“I love complexity,” says Berlow, founder of Vibrant Data Labs, a “social impact data science” group. An ecologist and data nerd, Berlow spent years studying the dynamics of complex systems, from food webs and natural ecosystems to friendship ties (Berlow, naturally, has a visual map of his project portfolio).
His latest project: using machine learning to map the flows of capital to climate mitigation and adaptation. Berlow partnered with ImpactAlpha, One Earth and others to launch the Climate Finance Tracker to visualize funding for climate solutions, from grants to venture capital.
Turning gaps into opportunities with the Climate Finance Tracker
“There’s going to be trillions of dollars in investments in climate over the next decade,” says Berlow. “If we can bring evidence and data to bear on those decisions to be more strategically impactful, that’s our goal.”
This week, Berlow debuted a second version of the tracker, using a bottom-up natural language engine to map climate finance flows in low- and middle-income countries. The new tracker was developed in partnership with nonprofit research institute RTI International. Like the earlier U.S. map, it’s hosted on ImpactAlpha. Berlow identified $50 billion in climate-related grants and venture capital to Africa and Latin America over three years, skewing towards agriculture- and nature-based solutions.

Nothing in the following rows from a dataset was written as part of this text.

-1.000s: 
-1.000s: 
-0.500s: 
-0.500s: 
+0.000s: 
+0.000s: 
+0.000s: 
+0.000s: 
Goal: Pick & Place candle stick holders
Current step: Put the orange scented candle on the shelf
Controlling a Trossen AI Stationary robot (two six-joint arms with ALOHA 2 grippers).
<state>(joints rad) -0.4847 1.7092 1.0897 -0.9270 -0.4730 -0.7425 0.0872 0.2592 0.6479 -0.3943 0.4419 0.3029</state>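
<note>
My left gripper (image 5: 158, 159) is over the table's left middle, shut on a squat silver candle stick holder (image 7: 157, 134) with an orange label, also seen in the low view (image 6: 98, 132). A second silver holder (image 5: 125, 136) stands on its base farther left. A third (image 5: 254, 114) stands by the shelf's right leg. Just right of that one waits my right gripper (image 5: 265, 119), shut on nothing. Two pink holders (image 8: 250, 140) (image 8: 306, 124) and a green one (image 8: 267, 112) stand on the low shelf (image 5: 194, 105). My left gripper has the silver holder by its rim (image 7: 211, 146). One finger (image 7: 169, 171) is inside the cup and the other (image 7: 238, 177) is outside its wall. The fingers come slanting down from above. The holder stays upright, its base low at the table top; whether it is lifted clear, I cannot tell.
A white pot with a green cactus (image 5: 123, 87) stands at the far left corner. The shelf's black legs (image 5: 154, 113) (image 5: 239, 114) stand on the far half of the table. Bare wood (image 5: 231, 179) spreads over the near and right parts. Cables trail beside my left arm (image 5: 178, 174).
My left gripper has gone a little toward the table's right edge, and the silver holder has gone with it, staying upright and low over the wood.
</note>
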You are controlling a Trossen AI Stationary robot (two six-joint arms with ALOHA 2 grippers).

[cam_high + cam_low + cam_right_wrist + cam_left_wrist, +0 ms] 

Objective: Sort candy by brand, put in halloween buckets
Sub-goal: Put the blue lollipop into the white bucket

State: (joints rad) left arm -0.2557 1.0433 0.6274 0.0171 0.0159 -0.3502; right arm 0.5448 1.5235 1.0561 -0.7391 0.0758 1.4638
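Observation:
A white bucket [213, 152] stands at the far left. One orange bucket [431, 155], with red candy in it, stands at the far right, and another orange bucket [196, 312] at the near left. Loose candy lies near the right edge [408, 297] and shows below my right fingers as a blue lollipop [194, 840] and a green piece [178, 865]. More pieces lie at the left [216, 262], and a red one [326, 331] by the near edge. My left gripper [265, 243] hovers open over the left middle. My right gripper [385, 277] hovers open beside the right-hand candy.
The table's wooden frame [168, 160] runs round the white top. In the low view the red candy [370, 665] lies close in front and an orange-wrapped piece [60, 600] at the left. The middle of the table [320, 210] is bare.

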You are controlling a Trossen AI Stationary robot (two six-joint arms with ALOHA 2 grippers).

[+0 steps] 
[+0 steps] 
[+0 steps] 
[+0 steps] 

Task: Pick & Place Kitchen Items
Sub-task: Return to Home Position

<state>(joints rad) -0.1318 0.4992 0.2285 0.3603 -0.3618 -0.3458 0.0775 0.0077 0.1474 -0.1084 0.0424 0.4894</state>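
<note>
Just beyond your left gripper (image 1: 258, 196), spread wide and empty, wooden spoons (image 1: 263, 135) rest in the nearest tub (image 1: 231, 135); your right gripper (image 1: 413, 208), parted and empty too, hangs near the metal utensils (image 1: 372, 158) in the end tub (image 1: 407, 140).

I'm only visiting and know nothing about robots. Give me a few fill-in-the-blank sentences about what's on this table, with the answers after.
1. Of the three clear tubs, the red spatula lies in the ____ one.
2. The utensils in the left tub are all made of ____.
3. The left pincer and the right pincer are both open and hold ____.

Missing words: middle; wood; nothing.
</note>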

Both maps help foundations and fund managers identify funding gaps and point their capital where it can be most effective. “It gives us a really honest look at, are we making a difference on the ground or are we just living in an aspirational world?” RTI’s Avery Ouellette said when the map was previewed at the COP27 climate summit last month.
Berlow is improving the prototypes (share your feedback). But already, they are bringing simplicity and logic to a complex problem. “The more you step back and embrace complexity,” he said in his 2010 TED Talk at Oxford University, “the better chance you have of finding simple answers.”